Sunday 5 September 2021

Frank Wall: Army Medical Officer and Snakeman of India

I first heard of Frank Wall in the 1960s, in John Romer’s checklists of Hong Kong amphibians and reptiles (see my recent post here). I later heard of his publications on Indian snakes but until I read his potted biography in that wonderful series, Contributions to the History of Herpetology, nothing else. I have now found a more material on his life. Herpetology was an area in which his profession coincided with his interest in snakes. Military authorities have long had great concern about venomous snakes and the treatment of snakebite

George Wall—Frank Wall’s father

Frank Wall dedicated his book on the snakes of Ceylon to the memory of his father, George Wall, reproducing in full the obituary in the Ceylon Independent. A great deal of background to the life of Frank can be gained from the roots his father established in England and in Ceylon and to the wide interests of George in matters scientific as well as in commerce, politics, engineering, journalism and the life of the people of the country of what is now known as Sri Lanka but still to stamp collectors and tea drinkers as Ceylon.

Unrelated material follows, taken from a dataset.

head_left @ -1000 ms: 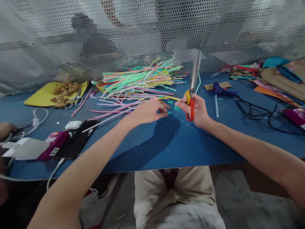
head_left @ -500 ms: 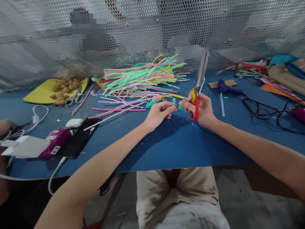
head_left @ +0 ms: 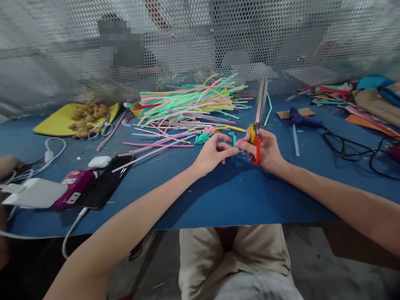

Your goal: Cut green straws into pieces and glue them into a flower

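My right hand (head_left: 269, 151) is closed around scissors (head_left: 260, 106) with red and yellow handles, their blades pointing up and away. The thumb and fingertip of that hand meet the fingertips of my left hand (head_left: 215, 155). Between the two hands stands a short bent piece of green pipe cleaner (head_left: 234, 139), pinched at its lower end by my left hand; its tip is partly hidden by fingers. Just behind my left hand lie a small green curled pipe cleaner bundle (head_left: 202, 138) and a pink one (head_left: 210, 130).
Loose pipe cleaners (head_left: 187, 102) are heaped against the perforated metal panel (head_left: 187, 50). A blue glue gun (head_left: 304, 118) with a black cord lies right. At left are yellow sheets (head_left: 51, 121) bearing brown lumps, a phone (head_left: 109, 183), a purple power adapter (head_left: 73, 187) and another person's hand (head_left: 9, 166).
My hands have come together, fingertips now touching. My left hand has shifted slightly right and its index finger has lifted. The scissors stay in my right hand, and the view has tilted slightly.
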Demonstrator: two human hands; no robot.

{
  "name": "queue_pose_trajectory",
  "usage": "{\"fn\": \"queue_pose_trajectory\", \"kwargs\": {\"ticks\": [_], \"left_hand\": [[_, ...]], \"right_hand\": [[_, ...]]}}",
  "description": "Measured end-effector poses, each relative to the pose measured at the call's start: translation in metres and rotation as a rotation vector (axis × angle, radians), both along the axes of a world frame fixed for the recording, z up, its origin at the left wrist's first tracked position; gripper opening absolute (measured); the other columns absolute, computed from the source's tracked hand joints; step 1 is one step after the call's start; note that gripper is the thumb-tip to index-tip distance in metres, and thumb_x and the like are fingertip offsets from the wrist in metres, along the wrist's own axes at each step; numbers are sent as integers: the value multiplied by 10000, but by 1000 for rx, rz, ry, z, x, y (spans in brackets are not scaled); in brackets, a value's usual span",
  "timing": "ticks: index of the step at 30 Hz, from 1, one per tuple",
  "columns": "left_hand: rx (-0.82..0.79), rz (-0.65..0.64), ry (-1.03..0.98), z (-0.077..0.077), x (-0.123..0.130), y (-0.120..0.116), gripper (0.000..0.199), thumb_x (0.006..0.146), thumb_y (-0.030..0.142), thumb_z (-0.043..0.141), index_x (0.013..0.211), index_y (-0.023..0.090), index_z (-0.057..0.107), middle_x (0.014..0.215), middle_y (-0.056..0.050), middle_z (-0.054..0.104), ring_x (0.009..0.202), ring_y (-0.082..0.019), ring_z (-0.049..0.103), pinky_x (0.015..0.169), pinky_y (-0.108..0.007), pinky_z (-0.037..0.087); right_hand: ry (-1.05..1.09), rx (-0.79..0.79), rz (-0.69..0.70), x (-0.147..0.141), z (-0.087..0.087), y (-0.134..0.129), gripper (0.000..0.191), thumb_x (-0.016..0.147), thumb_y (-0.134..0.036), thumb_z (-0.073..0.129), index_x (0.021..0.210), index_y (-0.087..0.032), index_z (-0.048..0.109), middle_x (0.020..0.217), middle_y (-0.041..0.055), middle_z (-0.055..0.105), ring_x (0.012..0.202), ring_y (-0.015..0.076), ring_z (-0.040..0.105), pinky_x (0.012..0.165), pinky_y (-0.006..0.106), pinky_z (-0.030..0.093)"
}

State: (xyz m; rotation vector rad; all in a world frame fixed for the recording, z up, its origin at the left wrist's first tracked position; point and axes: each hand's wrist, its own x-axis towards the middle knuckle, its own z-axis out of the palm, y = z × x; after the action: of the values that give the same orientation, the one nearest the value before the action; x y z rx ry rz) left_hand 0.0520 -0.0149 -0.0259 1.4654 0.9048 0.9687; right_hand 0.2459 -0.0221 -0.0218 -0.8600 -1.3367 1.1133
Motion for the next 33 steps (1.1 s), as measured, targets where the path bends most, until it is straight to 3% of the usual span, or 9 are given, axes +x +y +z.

George Wall, who was born in Ashton-under-Lyne, now part of Greater Manchester, on 21 December 1820, was the son of a Methodist New Connexion minister*. Employed from the age of 18 in Manchester by Joseph Whitworth, the great engineer and he of the eponymous screw thread, George Wall became ill in the dank of Manchester and sought employment in warmer climes for the sake of his health. He moved to Ceylon in 1846 as manager of a group of estates belonging to the Ceylon Plantation Company around Kandy. Coffee—not tea—was the crop then being grown and his fortunes rose. In 1854 he founded George Wall & Co, dealing in coffee and the management of estates. In 1870 Ceylon exported 45 million kilograms of coffee and Wall’s company made a lot of money. But then came disaster. The firm foundered in 1879 as coffee rust fungus wiped out the plantations. The fungus reached Ceylon in 1875 and by 1889 production was down to 2 million kilograms. In under 20 years most coffee plantations had been destroyed.

George Wall did not spend his entire time in Ceylon during the time his company was active. He returned to Manchester in 1859, becoming a partner in Sir Joseph Whitworth’s company, where he took a large part in the manufacture and testing of the small arms that made the company so famous. He left for Ceylon again in 1863. His obituary for the Royal Astronomical Society noted that he had observatories at his two residences and ‘devoted much time and expense to astronomical studies’ but that his reduced circumstances after his firm crashed in 1879 and failing eyesight prevented continuation of these activities.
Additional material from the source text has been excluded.